Critical international relations courses taught at leading British and Australian universities advocate a similarly nuanced approach to jihadism at home and abroad.

Immediate withdrawal from Iraq and a greater awareness of the Muslim other, it is alleged, will dilute Islamist rage, whether home-grown or externally generated.

So, for senior academics such as one at the University of NSW, the violence in Palestine cannot be resolved without "the call to ethics and the love of the other".

For this academic, the solution to the West's "perverse perseverance of sovereignty" is "deconstructive and reproductive".

British and Australian global ethicists should reflect, however, on former Hizb ut-Tahrir activist Butt's observation in the wake of the London and Glasgow bombings in June this year: "I remember how we used to laugh in celebration whenever people on TV proclaimed that the sole cause for Islamic acts of terror like 9/11, the Madrid bombings and 7/7 was Western foreign policy. By blaming the government for our actions, those who pushed the 'Blair's bombs' line did our propaganda work for us. More important, they also helped to draw away any critical examination from the real engine of our violence: Islamic theology."

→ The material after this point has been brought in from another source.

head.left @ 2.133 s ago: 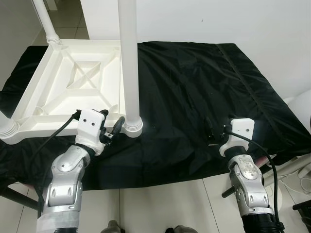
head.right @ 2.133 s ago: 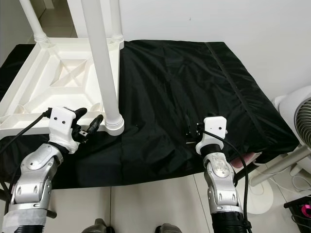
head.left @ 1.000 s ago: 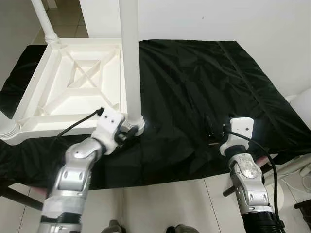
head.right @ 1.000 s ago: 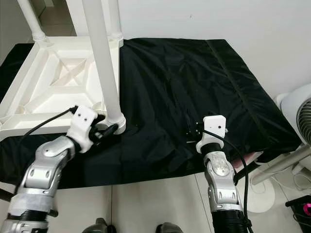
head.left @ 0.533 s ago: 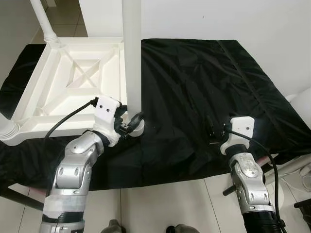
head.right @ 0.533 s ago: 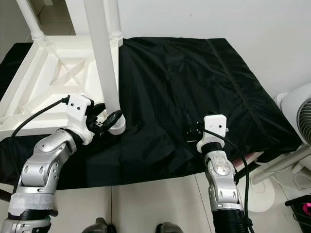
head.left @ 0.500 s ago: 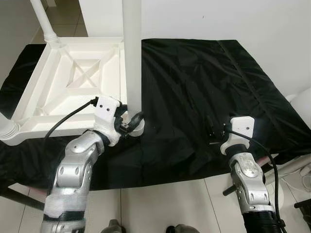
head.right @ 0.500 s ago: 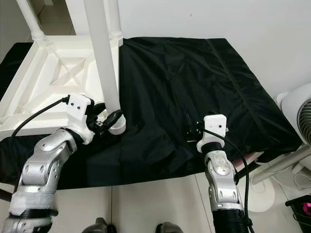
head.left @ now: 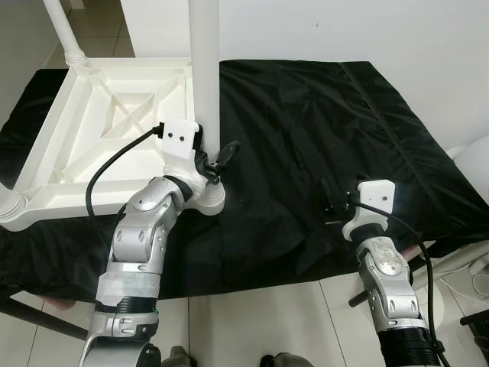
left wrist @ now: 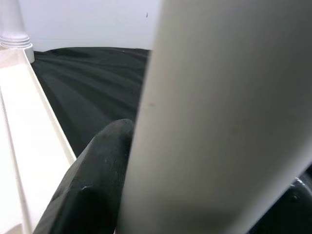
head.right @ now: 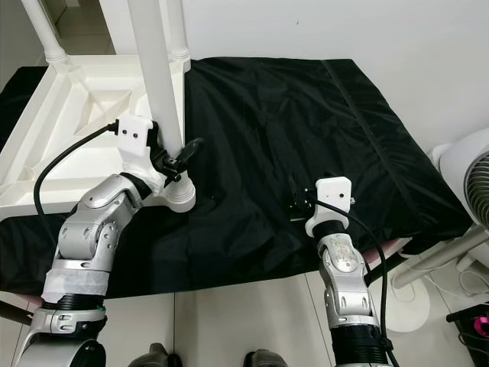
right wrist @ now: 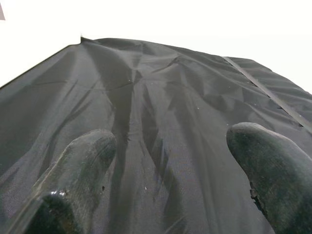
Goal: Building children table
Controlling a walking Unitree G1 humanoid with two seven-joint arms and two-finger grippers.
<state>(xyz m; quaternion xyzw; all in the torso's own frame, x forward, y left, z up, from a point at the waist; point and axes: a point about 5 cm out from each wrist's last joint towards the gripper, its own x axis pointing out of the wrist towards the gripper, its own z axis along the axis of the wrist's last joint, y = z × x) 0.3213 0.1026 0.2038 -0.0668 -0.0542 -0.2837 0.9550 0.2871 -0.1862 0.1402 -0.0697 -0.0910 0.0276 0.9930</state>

In the face of such evidence, you would expect that Western governments would be more acutely attuned to the inherent dangers of fuelling Islamist propaganda. But rather than funding projects that examine all phases of counter-terrorism, successive Australian education ministers have allowed the critical terror studies agenda to obtain research funding through the Australian Research Council.

Critical theorists regularly receive significant doles of public money to discourse on "the politics and ethics of force" or "ethical and conceptual approaches to counter-terrorism". We're not sure what value this adds to our understanding of failed and failing states. But the conclusion is already known. It's all our fault. As Ruth Blakeley of the University of Kent tells it, "the northern democracies have been responsible for widespread terrorism".

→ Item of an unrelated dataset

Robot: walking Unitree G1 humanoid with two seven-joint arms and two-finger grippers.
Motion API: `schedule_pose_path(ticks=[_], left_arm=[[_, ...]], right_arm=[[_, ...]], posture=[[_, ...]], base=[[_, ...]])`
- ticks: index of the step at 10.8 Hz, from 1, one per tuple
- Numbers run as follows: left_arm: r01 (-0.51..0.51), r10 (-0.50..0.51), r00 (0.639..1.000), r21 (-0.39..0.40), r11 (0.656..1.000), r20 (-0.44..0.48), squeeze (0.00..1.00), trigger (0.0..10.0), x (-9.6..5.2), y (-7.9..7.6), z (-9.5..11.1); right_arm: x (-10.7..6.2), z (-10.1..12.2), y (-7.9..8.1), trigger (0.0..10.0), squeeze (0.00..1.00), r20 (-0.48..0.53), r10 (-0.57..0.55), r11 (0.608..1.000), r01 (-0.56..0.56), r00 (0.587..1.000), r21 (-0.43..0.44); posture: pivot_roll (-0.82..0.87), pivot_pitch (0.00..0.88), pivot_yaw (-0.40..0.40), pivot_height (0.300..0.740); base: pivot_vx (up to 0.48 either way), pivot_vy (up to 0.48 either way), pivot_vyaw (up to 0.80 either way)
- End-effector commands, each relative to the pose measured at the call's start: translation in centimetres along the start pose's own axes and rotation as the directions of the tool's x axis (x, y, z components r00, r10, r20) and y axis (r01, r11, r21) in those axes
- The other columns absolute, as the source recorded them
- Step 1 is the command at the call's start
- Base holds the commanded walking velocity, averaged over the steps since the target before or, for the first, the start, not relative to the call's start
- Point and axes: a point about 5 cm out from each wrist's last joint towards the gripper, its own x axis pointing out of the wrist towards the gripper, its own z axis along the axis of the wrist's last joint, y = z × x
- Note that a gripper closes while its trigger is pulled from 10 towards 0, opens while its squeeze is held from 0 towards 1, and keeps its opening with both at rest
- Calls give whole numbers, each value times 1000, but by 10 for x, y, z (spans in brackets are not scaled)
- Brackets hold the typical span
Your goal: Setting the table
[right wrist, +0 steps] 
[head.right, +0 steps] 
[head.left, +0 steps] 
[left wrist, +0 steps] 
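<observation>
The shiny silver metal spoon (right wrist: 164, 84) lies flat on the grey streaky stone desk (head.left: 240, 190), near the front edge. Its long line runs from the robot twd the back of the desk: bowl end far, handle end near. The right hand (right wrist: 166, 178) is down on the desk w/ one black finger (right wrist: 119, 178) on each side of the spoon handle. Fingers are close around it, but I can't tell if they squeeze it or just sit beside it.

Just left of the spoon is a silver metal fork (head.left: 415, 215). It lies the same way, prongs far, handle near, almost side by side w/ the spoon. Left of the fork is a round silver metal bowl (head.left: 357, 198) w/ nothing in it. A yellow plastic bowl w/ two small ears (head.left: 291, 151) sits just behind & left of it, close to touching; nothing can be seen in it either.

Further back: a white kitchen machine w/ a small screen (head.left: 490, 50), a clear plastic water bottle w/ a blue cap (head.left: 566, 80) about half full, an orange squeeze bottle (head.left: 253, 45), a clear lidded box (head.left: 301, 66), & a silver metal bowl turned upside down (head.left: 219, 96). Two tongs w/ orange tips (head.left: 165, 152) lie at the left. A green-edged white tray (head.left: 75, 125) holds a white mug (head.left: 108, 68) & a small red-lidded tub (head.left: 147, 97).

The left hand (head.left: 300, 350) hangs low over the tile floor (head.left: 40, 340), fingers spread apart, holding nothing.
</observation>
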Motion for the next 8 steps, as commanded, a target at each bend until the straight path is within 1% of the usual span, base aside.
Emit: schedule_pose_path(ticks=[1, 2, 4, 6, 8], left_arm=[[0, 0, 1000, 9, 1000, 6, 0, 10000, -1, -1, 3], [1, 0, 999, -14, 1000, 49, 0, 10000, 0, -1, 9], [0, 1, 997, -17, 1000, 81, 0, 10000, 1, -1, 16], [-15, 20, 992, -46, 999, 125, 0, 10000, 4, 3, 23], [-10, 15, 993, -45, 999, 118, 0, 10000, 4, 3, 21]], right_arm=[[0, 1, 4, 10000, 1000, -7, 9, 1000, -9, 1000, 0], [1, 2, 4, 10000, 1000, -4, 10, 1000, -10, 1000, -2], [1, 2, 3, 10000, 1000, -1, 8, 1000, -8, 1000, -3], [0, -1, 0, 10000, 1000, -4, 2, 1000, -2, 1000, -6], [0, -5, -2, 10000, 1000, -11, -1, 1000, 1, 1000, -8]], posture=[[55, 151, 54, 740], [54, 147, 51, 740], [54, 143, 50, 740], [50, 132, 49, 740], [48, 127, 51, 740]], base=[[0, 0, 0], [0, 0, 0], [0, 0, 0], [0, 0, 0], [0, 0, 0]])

In this curious world of international ethicist thinking, the present system of states is the problem and demands "an imperative to change the world" as we know it. Therefore, it is not surprising to learn that the policy solution is to "resist and transform", an idea endorsed not only by Hizb ut-Tahrir but international terror groups of all stripes.

As US political philosopher Leo Strauss observed presciently in a different ideological context, "the crisis of the West consists in the West having become uncertain of its purpose. The West was once certain of its purpose, of a purpose in which all men could be united and hence it had a clear vision of its future...

"We no longer have that certainty and that clarity. Some among us even despair of the future, and this despair explains many forms of Western degradation."

A society accustomed to understanding itself in terms of a universal and progressive purpose cannot lose faith in that purpose without becoming utterly bewildered.

The relativist and critical approaches that have come to dominate the academic social sciences since the '90s are a reflection of that bewilderment, give comfort and coherence to our enemies, reinforce our bewildering loss of purpose and receive state-funded research grants to promote it.

David Martin Jones and Carl Ungerer teach political science at the University of Queensland. Ungerer has edited the book Australian Foreign Policy in the Age of Terror (UNSW Press, $49.95), to which he and Martin Jones have contributed some chapters.